The above statute was expressly repealed by Chapter 111 of the Session Laws of 1959, Section 10-2818 (c), which chapter enacted the “North Dakota Nonprofit Corporation Act.” This repeal can now be found in Section 10-28-18 of the North Dakota Century Code. No statute has since been enacted which grants cemeteries a tax or assessment exempt status. In State ex rel. Strutz v. Baker, 71 N.D. 153, 299 N.W. 574, at 578, this court, in defining legislative parlance, said:

“A repeal destroys; an amendment keeps alive.”

Under Section 10-1011, N.D.R.C. of 1943, first enacted in 1895, the public policy was declared to the effect that all the property of every cemetery corporation be exempt from “taxation, assessment, lien, attachment, and from levy and sale upon execution.” However, this policy was expressly repealed by the Legislature, effective from and after June 30, 1961, by Chapter 111 of the Session Laws of 1959.

The Louisiana case of Metairie Cemetery Association v. Board of Assessors, cited by the majority, was decided in 1885, and the court in that case was concerned with a constitutional exemption from taxation of “all places of burial — provided such exempted property be not used or leased for purposes of private or corporate profit or income, * * *.” Construing this consti*717tutional provision, the Louisiana court concluded that the cemetery in question, as a whole, was a “place of burial” within the intendment of the constitution and, therefore, held that it was exempt from taxation unless it was leased or used for purposes of private or corporate income or profit. North Dakota has no similar constitutional provision and, in view of the action taken by the 1959 Legislature, we no longer have a statute exempting cemeteries from special assessments.

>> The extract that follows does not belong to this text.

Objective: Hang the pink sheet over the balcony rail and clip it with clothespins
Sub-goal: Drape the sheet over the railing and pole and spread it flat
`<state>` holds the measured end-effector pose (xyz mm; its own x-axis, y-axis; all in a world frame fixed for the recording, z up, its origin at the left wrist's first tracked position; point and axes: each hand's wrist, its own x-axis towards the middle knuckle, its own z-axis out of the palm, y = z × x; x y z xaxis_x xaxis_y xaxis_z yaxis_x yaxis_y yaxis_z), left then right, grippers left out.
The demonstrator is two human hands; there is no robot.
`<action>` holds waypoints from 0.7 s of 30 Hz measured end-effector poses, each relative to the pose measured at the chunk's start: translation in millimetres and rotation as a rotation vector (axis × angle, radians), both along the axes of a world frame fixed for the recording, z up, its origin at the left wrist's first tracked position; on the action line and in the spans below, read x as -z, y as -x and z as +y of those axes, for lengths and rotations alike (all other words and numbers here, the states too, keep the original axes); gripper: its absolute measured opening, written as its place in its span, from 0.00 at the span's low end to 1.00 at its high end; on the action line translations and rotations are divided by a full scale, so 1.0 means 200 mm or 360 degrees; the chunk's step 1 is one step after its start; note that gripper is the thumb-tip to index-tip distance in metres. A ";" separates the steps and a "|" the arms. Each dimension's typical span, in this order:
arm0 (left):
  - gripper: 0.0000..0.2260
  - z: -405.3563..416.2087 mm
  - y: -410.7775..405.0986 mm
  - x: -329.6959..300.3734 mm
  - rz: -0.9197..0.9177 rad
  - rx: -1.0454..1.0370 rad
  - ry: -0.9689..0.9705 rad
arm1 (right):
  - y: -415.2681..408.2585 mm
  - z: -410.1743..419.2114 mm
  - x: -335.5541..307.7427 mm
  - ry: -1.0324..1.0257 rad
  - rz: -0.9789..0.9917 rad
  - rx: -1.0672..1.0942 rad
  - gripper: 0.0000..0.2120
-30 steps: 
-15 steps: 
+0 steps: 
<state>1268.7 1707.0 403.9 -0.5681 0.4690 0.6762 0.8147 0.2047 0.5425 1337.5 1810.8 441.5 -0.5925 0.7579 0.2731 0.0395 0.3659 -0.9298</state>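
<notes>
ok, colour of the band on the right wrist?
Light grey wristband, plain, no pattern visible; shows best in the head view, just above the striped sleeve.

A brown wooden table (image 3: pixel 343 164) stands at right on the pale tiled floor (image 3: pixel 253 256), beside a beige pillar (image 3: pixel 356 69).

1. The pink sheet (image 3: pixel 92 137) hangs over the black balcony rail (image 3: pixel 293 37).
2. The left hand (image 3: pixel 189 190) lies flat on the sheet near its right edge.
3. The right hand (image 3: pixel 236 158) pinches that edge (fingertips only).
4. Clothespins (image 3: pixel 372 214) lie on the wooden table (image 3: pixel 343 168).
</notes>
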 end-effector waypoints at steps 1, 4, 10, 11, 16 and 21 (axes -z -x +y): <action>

The general law on this subject, where there is no constitutional or statutory provision, appears to be quite to the contrary of the majority decision.

“The principle is generally recognized that lands are not exempt from liability to special or local assessment merely because set apart exclusively for burial purposes, and public cemeteries have been held not exempt from special assessments as being public property or devoted to public use. Any such exemption must be clearly established, and must result from constitutional or statutory provisions.” 48 Am.Jur., Special or Local Assessments, Sec. 98.
“The principle is generally recognized that lands are not exempt from liability to special assessment merely because set apart exclusively for burial purposes.” 71 A.L.R. Anno. — Cemeteries—Local Improvement Assessment, at 322.
“ * * * aside from valid constitutional or statutory exemption, according to the weight of authority, burial grounds and the property of cemetery associations are liable to special assessment for local improvements in like manner as other property, since, as stated, exemption from taxation in general has no application whatever to such exactions.” McQuillin on Municipal Corporations, Sec. 38.83.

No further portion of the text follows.